Mitt Romney delivered a fiery speech today in Pennsylvania in which he attacked Obama for allegedly dissing people who have built businesses — something that has become an overnight GOP talking point.
The attack hinges on Obama’s assertion that “if you’ve got a business, you didn’t build that.” By “that," Obama was referring to the American system that has helped enable success. But that didn’t stop Romney from building an extended riff that culminated in this applause line: “President Obama attacks success, and therefore under President Obama we have less success. And I will change that”:
Note the part of Romney’s speech in which he said Obama’s claim was insulting to people who work hard to better themselves in life:
“People who reach to try and lift themselves up — the president will say, `well, you didn’t do that, you couldn’t have gotten to school without the roads that government built for you. And you couldn’t have gone to school without teachers, so you’re not responsible for that success.’”

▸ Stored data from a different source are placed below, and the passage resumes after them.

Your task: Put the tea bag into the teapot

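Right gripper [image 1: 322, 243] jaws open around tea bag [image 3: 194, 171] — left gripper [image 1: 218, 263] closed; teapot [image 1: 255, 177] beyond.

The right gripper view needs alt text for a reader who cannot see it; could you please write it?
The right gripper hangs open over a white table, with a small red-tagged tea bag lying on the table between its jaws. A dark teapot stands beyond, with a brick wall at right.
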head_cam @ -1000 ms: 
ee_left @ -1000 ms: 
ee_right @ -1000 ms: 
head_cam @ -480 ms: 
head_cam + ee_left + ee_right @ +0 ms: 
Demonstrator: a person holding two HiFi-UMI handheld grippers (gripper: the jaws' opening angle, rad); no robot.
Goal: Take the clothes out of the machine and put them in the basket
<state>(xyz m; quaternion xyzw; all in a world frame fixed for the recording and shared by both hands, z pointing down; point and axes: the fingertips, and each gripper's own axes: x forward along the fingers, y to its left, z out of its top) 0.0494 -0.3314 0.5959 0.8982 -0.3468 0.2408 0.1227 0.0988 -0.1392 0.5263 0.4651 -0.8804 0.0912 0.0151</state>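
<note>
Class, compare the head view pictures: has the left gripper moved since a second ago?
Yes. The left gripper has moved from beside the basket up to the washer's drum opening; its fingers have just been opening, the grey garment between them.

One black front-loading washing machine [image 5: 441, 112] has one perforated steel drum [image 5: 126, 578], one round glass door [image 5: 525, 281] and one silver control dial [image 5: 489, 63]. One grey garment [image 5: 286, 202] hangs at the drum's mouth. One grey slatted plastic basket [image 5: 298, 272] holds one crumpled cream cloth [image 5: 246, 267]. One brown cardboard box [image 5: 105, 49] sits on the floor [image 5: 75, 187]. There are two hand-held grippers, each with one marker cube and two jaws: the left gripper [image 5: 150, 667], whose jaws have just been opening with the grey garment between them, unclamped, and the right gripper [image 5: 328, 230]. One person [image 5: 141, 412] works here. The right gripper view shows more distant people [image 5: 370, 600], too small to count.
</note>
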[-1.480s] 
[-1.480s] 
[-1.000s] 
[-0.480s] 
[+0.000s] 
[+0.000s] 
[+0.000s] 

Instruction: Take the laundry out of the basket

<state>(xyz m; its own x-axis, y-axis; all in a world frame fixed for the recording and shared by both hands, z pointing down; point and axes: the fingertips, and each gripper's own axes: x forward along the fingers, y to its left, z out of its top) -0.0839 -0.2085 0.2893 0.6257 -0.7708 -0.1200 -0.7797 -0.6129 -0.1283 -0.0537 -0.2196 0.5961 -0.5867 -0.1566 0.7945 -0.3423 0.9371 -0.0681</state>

This is just crazy talk, but there’s an actual policy dispute lurking beneath the surface of it. Romney believes government should do less to help people lift themselves up. He thinks the answer is to get government out of the way, unshackle the free market, and allow it to shower opportunity on everyone. He recently claimed that we don’t need more teachers. Obama thinks government should invest more in education to promote social mobility and invest more in our nation’s infrastructure to help secure the future. Polls suggest Americans agree with Obama's broader vision. But to Romney, any discussion of the role of the broader society in facilitating opportunity is akin to an attack on individual initiative itself. Americans aren’t going to buy such an extreme framing of the issues at play here.
This whole attack is reminiscent of John McCain’s 2008 attack on Obama for having suggested to Joe the Plumber that we should “spread the wealth around.” The McCain campaign was certain they had hit political paydirt with that one. McCain talked about Joe the Plumber in dozens of appearances, apparently confident in the belief that the American people would agree that Obama harbored secret hostility towards private wealth.
Romney is likely to make this new one central to his argument that Obama disdains success and the hard work it takes to build up private businesses. But come on — this just isn’t going to resonate with voter perceptions of the president at all. People who haven’t already accepted the Fox News/Rush Limbaugh fantasy version of Obama just won’t buy the idea that he’s hostile to free enterprise and individual initiative. This is an attack on a version of Obama that doesn’t really exist in the mind of swing voters.
Of course, swing voters very well may conclude in the end that Obama has not been effective enough at bringing about economic success for the country. But they won’t ever buy the idea that this flows from some sort of ideological hostility on Obama’s part towards free enterprise or financial success. This attack may thrill Romney supporters who will think he’s fighting back now, but it’s unlikely to have any impact on the actual judgment swing voters make of Obama’s record.